- Task prompt:
Leaving nothing out, print each line of the material exactly.

========

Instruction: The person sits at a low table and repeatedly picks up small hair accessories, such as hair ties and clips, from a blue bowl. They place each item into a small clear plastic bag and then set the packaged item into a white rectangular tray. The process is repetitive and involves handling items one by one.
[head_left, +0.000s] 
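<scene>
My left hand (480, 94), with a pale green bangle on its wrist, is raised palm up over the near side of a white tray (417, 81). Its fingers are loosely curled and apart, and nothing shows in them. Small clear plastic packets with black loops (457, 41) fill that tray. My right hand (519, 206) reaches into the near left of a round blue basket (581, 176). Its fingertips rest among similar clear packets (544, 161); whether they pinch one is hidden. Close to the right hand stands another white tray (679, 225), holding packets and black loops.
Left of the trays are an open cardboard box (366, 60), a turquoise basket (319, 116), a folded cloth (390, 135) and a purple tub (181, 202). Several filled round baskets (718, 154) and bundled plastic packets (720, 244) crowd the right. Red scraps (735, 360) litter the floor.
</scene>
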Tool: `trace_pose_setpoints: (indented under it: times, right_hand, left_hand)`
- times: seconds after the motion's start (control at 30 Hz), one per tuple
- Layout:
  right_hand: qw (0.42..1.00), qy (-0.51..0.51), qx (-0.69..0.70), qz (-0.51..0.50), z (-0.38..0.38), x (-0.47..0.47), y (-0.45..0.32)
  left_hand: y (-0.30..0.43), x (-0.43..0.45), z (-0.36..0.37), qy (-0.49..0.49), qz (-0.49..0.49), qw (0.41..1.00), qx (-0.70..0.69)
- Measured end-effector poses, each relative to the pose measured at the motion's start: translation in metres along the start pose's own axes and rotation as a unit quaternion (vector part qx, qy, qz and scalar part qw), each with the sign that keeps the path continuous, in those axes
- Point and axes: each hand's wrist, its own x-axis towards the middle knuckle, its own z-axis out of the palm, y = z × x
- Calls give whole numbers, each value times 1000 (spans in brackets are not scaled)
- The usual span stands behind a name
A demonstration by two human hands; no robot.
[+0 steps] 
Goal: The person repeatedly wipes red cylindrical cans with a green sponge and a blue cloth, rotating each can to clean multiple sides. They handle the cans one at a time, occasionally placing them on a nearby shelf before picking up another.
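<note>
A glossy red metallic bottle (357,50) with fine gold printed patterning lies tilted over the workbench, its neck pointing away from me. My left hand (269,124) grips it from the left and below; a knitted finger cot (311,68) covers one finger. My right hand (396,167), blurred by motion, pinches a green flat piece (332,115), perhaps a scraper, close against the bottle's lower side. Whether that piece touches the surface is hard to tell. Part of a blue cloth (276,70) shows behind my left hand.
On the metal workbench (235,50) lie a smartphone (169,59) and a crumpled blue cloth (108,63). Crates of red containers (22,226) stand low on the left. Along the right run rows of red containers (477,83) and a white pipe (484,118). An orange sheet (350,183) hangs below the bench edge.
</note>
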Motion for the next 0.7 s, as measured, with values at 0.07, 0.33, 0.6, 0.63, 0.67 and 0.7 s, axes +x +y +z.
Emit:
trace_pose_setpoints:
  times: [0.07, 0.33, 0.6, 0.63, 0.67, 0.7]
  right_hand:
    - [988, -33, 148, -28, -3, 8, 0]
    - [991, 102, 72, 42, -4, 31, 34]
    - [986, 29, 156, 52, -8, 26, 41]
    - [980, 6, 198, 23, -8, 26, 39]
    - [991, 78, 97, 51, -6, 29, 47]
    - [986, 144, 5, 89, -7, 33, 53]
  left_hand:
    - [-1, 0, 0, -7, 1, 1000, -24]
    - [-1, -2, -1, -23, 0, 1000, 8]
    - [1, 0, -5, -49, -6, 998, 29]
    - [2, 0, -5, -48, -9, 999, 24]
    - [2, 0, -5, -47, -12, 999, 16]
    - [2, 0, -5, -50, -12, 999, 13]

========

- Task output:
Instruction: The person sits at a low table and repeatedly picks up small hair accessories, such as hair ties and clips, from a blue bowl. They place each item into a small clear plastic bag and then set the packaged item into a white rectangular tray. The process is repetitive and involves handling items one by one.
[head_left, +0.000s] 
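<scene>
My left hand (480, 94), with a pale green bangle on its wrist, is raised palm up over the near side of a white tray (417, 81). Its fingers are loosely curled and apart, and nothing shows in them. Small clear plastic packets with black loops (457, 41) fill that tray. My right hand (519, 206) reaches into the near left of a round blue basket (581, 176). Its fingertips rest among similar clear packets (544, 161); whether they pinch one is hidden. Close to the right hand stands another white tray (679, 225), holding packets and black loops.
Left of the trays are an open cardboard box (366, 60), a turquoise basket (319, 116), a folded cloth (390, 135) and a purple tub (181, 202). Several filled round baskets (718, 154) and bundled plastic packets (720, 244) crowd the right. Red scraps (735, 360) litter the floor.
</scene>
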Tool: `trace_pose_setpoints: (indented under it: times, right_hand, left_hand)`
- times: seconds after the motion's start (control at 30 Hz), one per tuple
- Layout:
  right_hand: qw (0.42..1.00), qy (-0.51..0.51), qx (-0.69..0.70), qz (-0.51..0.50), z (-0.38..0.38), x (-0.47..0.47), y (-0.45..0.32)
  left_hand: y (-0.30..0.43), x (-0.43..0.45), z (-0.36..0.37), qy (-0.49..0.49), qz (-0.49..0.49), qw (0.41..1.00), qx (-0.70..0.69)
- Measured end-effector poses, each relative to the pose measured at the motion's start: translation in metres along the start pose's own axes and rotation as a unit quaternion (vector part qx, qy, qz and scalar part qw), each with the sign that keeps the path continuous, in those axes
- Point and axes: each hand's wrist, its own x-axis towards the middle knuckle, its own z-axis out of the palm, y = z × x
- Calls give whole numbers, each value times 1000 (spans in brackets are not scaled)
- The usual span stands behind a name
A demonstration by two human hands; no robot.
[+0 steps] 
Goal: The person repeatedly wipes red cylindrical cans with a green sponge and a blue cloth, rotating each can to clean multiple sides. They handle the cans one at a time, occasionally placing them on a nearby shelf before picking up another.
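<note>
A glossy red metallic bottle (357,50) with fine gold printed patterning lies tilted over the workbench, its neck pointing away from me. My left hand (269,124) grips it from the left and below; a knitted finger cot (311,68) covers one finger. My right hand (396,167), blurred by motion, pinches a green flat piece (332,115), perhaps a scraper, close against the bottle's lower side. Whether that piece touches the surface is hard to tell. Part of a blue cloth (276,70) shows behind my left hand.
On the metal workbench (235,50) lie a smartphone (169,59) and a crumpled blue cloth (108,63). Crates of red containers (22,226) stand low on the left. Along the right run rows of red containers (477,83) and a white pipe (484,118). An orange sheet (350,183) hangs below the bench edge.
</note>
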Motion for the next 0.7 s, as measured, with values at 0.07, 0.33, 0.6, 0.63, 0.67 and 0.7 s, axes +x +y +z.
Emit:
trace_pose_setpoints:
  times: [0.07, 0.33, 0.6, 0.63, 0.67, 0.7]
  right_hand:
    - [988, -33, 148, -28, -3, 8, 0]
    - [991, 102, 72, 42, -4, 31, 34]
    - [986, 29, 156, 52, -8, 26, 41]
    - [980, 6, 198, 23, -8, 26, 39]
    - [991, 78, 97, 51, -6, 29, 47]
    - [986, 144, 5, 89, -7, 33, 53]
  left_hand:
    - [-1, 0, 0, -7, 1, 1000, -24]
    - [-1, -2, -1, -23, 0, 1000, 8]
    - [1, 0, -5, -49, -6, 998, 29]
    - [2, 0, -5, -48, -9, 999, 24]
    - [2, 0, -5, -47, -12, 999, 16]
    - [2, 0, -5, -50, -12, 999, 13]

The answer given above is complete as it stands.